1913年に帰国し、頭山満・内田良平・田中弘之(舎身)らに接近し、対支外交問題を論じる。同年9月に発生した外務省政務局長・阿部守太郎暗殺事件で自首し、1914年5月、殺人教唆の罪で無期懲役の判決を受ける[1]。
1925年、恩赦を受け釈放され再び中国に渡ったが、1927年に帰国。1928年、松木良勝らとともに、反共・積極的大陸政策を唱えた右翼団体・愛国社を結成する。愛国社には、のち後楽園球場(1936年開設)の社長となる田邊宗英も加わっていた[2]。

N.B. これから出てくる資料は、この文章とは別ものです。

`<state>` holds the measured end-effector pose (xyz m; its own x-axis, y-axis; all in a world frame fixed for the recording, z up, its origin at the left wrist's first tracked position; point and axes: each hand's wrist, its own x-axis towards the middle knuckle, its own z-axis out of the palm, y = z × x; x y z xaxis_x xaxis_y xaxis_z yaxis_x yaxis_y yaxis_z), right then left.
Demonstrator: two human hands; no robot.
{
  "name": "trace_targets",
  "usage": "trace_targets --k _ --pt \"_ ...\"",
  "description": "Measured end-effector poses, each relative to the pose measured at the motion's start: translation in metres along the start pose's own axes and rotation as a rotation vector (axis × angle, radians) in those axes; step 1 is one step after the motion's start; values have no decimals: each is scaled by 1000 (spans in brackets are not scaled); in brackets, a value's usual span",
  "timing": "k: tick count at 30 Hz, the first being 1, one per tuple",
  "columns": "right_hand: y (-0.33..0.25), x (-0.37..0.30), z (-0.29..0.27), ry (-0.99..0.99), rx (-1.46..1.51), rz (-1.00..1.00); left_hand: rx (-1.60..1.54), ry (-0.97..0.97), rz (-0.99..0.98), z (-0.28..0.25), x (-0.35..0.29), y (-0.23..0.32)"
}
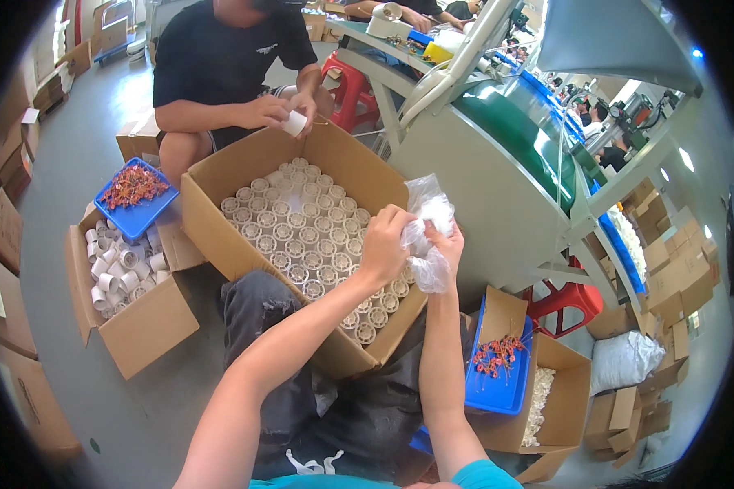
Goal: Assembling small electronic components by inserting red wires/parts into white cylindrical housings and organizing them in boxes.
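Observation:
My left hand (385, 243) and my right hand (447, 244) both grip a crumpled clear plastic bag (429, 222) over the near right corner of a large open cardboard box (220, 213). The box rests partly on my lap and is filled with rows of small white round caps (302, 232) standing upright. Across the box a person in a black shirt holds one white cap (295, 122) in their hands above the far rim.
At left, a smaller carton (143, 326) holds loose white tubes, with a blue tray (134, 213) of reddish-orange coiled parts on it. Right of my knee, a second blue tray (497, 383) sits over a carton of white parts (571, 407). A grey machine (481, 187), red stools and stacked cartons stand around.

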<state>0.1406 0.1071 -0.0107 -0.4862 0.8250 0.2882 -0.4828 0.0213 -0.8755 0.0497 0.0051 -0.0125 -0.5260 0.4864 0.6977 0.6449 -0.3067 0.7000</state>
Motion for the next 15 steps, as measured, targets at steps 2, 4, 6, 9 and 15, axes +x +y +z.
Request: trace_targets --k 2,4,6,9,15 --pt "0 -2 4 24 -81 -68 -14 13 -4 3 1 4" --pt "5 -3 14 40 -71 -116 -274 22 -49 5 1 6" --pt "7 -5 16 7 -4 -175 -184 21 86 6 -3 9" --pt "4 -10 15 -4 212 5 -145 26 174 9 -3 9" --pt "-11 -17 19 -78 426 124 -272 6 20 5 1 15"
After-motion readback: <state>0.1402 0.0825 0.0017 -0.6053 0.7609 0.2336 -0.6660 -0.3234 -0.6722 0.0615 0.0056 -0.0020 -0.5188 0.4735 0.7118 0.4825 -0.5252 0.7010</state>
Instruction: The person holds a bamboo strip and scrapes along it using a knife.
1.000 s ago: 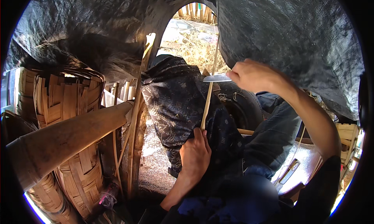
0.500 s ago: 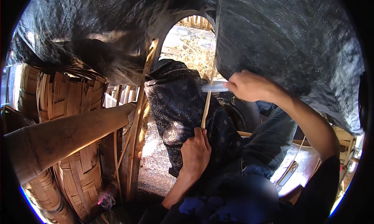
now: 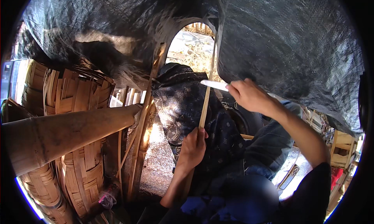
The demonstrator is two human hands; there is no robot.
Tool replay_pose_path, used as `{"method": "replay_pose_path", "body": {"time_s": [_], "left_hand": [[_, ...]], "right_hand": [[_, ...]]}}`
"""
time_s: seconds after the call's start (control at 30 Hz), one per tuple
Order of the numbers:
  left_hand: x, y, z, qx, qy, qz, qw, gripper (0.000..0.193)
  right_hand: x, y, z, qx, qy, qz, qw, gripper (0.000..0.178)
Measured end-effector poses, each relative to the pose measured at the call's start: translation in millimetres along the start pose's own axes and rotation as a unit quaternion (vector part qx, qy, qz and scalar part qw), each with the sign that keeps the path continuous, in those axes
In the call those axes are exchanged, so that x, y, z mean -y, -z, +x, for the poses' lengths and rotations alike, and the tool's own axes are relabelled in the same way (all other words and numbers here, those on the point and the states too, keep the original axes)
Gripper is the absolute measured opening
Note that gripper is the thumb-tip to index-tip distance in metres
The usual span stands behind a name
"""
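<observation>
A long, thin bamboo strip runs from my lap up toward the opening in the dark sheet. My left hand is closed around its lower part, thumb along the strip. In my right hand is a knife with a pale, bright blade; the fist hides its handle. The blade lies across the strip, well above my left hand, and seems to touch it. Dark patterned cloth covers my leg beneath the strip.
A thick bamboo pole juts in from the left, before tall woven bamboo baskets. Upright bamboo slats stand beside my left leg. Black sheeting hangs ahead and to the right. A small plastic bag lies low on the left.
The knife has shifted slightly up the strip, and its blade now shows brighter and more tilted. My left hand stays on the strip, a little further left. The whole view has shifted slightly.
</observation>
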State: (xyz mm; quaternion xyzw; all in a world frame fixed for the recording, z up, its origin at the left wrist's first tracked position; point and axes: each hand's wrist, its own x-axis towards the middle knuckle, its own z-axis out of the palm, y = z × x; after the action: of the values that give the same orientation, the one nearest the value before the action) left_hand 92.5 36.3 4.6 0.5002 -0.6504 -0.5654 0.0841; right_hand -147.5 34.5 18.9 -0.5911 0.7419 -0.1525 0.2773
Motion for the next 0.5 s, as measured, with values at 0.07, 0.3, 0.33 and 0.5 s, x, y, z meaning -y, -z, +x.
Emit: {"method": "replay_pose_path", "body": {"time_s": [0.07, 0.3, 0.33, 0.5], "left_hand": [[-2, 1, 0, 0.001, -0.001, -0.009, 1.0, 0.025], [0, -1, 1, -0.017, -0.025, 0.001, 1.0, 0.025], [0, -1, 1, -0.015, -0.023, 0.0, 1.0, 0.025], [-4, 2, 1, 0.004, -0.002, -0.002, 1.0, 0.021]], "right_hand": [[1, -9, -8, -0.11, 0.068, -0.013, 0.991, 0.026], [9, -10, -20, -0.153, 0.084, -0.024, 0.984, 0.023], [7, -10, -20, -0.135, 0.067, -0.029, 0.988, 0.023], [8, -8, -22, -0.112, 0.084, -0.024, 0.99, 0.025]]}}
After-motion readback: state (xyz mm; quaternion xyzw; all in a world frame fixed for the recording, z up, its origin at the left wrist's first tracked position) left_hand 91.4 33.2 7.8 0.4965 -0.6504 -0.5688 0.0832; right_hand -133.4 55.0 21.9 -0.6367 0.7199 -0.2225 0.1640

1930年11月に団員の佐郷屋留雄による濱口首相襲撃事件が起こるが、佐郷屋は愛国社の関与を否定した(佐郷屋は後に岩田の娘婿となる)。1931年に神奈川県に愛国社生田村塾を開き、子弟の教育に当たる。他、愛国学生連盟・愛国青年連盟・愛国法曹連盟・愛国労働連盟などを結成し満洲事変を支持した[注釈 1]。
1932年には国体擁護連合会(加盟団体76団体)を結成し国民精神総動員運動を推進した[6]。1937年には井田磐楠・入江種矩らと国際反共連盟、葛生能久らと対支同志会を結成して暴支膺懲を叫んだ。さらに上海に「岩田公館」を設けて対支工作に当たった。